Employers do not have to grant a leave of absence every time the employee requests one. But they must determine whether the employee has a disability, whether leave is a reasonable accommodation, and whether, even if reasonable, the leave would pose an undue hardship on the employer. All of these determinations depend on the circumstances.

Click here to read more about “Reasonable Accommodations of Disability in Employment.”

Return to Work

When returning from leave, employers can require employees to undergo a medical examination to determine fitness for duty. Employees often ask for extended leave or other accommodations upon return. Employers may honor these requests. But organizations are not required to provide accommodations that would create an undue hardship on the workplace. Nor must employers permit an employee to work if doing so would pose a direct threat to anyone’s health or safety.

The EEOC gives the example of an employee returning from a leave of absence after she underwent a hospital stay and adjusted her medication. The employer may request a fitness-for-duty evaluation to ensure the employee can still perform the essential functions of the position. But the medical examination must be limited to her mental condition.

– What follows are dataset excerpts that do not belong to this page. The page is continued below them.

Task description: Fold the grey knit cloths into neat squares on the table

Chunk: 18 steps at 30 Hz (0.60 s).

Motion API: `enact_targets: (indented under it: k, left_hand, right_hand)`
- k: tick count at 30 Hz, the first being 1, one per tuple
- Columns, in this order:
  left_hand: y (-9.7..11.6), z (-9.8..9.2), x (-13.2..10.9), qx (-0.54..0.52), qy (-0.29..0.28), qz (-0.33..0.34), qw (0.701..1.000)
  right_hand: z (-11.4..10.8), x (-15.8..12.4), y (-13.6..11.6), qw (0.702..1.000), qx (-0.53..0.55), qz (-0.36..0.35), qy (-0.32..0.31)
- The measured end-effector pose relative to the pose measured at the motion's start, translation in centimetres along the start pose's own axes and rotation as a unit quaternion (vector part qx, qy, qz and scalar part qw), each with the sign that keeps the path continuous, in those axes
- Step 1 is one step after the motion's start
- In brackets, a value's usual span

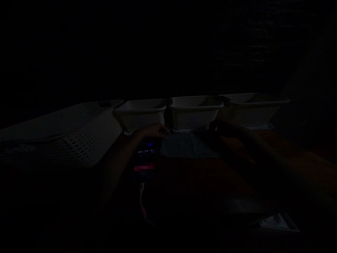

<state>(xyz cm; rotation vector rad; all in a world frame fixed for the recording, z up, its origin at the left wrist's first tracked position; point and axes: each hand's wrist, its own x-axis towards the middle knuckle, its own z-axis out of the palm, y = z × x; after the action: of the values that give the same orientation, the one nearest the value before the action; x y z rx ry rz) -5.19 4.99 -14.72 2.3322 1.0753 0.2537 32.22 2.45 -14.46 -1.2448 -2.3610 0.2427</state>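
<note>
The picture is very dark. A grey, textured cloth (191,144) lies flat on the brown table in front of the middle tub (196,117). My left hand (158,130) is at the far left corner of the cloth, its fingers bent and pressed together on that corner. Near the cloth's far right corner is my right hand (218,125), mostly in shadow, so its fingers cannot be made out. Just below my left hand lies a phone (144,160) with a lit timer and a red bar on its screen.
Behind my hands stand a left tub (142,116) and a right tub (252,110), both pale. A perforated pale basket (81,140) fills the left side. A white cable (141,196) runs from the phone towards me. A clear packet (279,222) lies at the lower right.
</note>
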Motion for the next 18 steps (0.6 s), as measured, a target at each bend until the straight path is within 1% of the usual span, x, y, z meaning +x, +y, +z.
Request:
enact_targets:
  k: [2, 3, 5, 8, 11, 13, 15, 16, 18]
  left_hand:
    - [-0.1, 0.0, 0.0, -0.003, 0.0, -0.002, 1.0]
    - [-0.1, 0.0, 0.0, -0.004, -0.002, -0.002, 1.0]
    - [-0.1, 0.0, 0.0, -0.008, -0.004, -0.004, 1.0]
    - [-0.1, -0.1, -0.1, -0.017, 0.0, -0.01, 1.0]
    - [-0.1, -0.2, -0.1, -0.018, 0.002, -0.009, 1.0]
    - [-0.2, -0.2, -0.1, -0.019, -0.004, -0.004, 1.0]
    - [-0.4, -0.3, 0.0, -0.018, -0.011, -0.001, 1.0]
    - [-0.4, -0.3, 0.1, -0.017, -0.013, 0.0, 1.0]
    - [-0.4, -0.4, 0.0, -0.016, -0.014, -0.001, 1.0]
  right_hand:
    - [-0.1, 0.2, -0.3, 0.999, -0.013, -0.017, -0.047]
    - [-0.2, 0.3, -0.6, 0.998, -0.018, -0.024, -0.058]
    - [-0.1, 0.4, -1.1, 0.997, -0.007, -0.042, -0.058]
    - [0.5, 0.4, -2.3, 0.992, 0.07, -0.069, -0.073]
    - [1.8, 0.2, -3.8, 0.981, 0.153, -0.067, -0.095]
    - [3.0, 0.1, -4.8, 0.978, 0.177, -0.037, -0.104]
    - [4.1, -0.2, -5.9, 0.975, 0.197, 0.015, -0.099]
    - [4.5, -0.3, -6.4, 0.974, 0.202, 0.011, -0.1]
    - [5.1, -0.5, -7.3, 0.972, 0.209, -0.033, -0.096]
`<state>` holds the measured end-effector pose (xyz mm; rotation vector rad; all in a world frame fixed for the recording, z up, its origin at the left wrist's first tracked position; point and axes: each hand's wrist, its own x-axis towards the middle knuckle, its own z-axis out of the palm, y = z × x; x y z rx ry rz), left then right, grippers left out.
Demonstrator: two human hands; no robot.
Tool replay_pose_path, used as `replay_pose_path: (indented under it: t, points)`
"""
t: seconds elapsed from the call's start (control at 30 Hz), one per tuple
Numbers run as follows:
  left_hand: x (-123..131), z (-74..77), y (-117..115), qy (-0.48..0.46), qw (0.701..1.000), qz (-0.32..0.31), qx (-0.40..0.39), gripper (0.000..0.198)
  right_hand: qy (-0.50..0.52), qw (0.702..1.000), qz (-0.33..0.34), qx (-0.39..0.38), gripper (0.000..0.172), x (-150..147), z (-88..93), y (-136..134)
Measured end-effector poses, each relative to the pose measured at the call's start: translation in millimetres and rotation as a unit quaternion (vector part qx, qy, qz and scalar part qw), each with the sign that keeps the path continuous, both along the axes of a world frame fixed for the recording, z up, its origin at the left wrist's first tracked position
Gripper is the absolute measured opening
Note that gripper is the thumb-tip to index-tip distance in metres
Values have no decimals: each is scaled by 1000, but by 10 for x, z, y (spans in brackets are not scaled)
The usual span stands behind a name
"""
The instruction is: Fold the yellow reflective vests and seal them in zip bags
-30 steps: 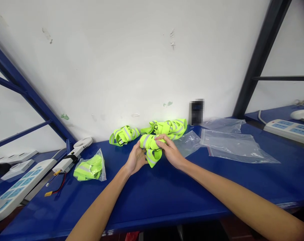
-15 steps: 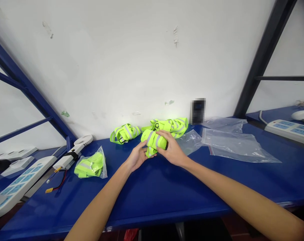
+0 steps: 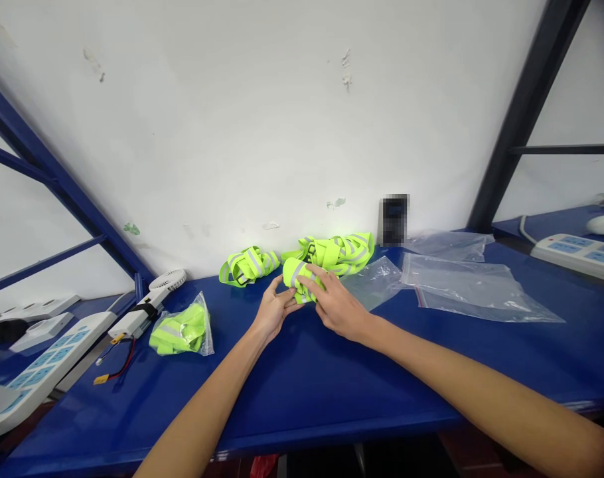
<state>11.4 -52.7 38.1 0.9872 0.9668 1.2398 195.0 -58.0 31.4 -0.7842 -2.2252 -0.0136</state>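
Note:
Between my two hands is a rolled yellow-green reflective strap [image 3: 293, 269] with silver stripes, held above the blue table [image 3: 302, 378]. My left hand [image 3: 273, 307] grips its lower left side, thumb and fingers closed on it. From the right, my right hand [image 3: 338, 304] wraps its fingers over the roll and hides much of it. Just behind lies a loose heap of the same strapping [image 3: 349, 251] against the wall. Another bundled reflective strap [image 3: 252, 264] sits behind and left of my hands.
A clear bag with a yellow-green strap inside [image 3: 182, 330] lies at left, beside a white fan [image 3: 167, 279] and a cable with a yellow connector [image 3: 101, 379]. Clear zip bags [image 3: 474, 285] lie flat at right. A blurred dark object [image 3: 394, 220] leans on the wall. Power strips [image 3: 581, 255] flank the table.
My right hand has shifted its fingers over the front of the roll, covering more of it. My left hand has turned slightly, with its fingers drawn up the roll's side.

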Motion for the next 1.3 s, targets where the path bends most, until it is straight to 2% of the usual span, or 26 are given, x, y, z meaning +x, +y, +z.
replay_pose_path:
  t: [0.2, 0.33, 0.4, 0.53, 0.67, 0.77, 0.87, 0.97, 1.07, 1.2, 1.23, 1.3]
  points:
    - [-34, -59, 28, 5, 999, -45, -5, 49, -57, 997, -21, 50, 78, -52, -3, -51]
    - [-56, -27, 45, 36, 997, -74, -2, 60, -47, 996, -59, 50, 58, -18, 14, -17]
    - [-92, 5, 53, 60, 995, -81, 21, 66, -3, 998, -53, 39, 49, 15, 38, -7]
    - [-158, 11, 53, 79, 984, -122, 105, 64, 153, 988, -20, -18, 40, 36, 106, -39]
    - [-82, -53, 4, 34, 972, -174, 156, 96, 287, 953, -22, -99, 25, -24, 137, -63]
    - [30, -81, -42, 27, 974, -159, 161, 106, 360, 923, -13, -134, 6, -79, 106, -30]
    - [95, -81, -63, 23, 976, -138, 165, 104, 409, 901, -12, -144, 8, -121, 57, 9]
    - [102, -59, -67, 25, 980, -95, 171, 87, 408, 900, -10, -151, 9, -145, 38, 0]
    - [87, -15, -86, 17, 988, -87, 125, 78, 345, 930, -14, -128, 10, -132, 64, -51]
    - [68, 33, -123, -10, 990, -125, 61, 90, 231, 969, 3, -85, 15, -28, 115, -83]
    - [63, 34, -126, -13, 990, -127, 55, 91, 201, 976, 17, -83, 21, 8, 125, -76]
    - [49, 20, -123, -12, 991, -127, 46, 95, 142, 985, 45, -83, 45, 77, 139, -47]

What Do the Courts Say About Mental Health Leave?

Employers must evaluate every situation carefully to determine their obligations under the ADA.

Here are just some examples of what courts have said in specific cases:

In one case, a teacher with an anxiety disorder requested an extended leave of absence as an accommodation. The court upheld the employer’s refusal to grant the leave because there was no certainty that the teacher would be able to return to work at the end of the leave

In another case, a manufacturing employee returned from leave due to severe depression. Upon return, he requested the accommodation of having no contact with co-workers or supervisors. The court upheld the employer’s determination that this accommodation was unreasonable.

These are just two among numerous cases that have resulted in litigation. Obviously, employers would prefer to avoid litigation under the ADA, whether related to mental health leave or other employee disability issues.

No Retaliation

Employers (through supervisors and co-workers) may not retaliate against employees for requesting or taking mental health leave. This includes both taking tangible job actions (e.g., firing) or making the employee’s workday miserable (e.g., harassment).

Employer Takeaways

According to the National Institute of Mental Health, about 18.5% of the United States population report having a mental health condition during the past year. Thus, mental disabilities are among the most prevalent types of disability that the ADA covers.

Managers and supervisors must accept that mental health conditions qualify for the same general protections as physical impairments. As with many disability accommodation issues, mental health leave is often not a straightforward subject. Accordingly, employers should consult with an experienced employment attorney when these issues arise.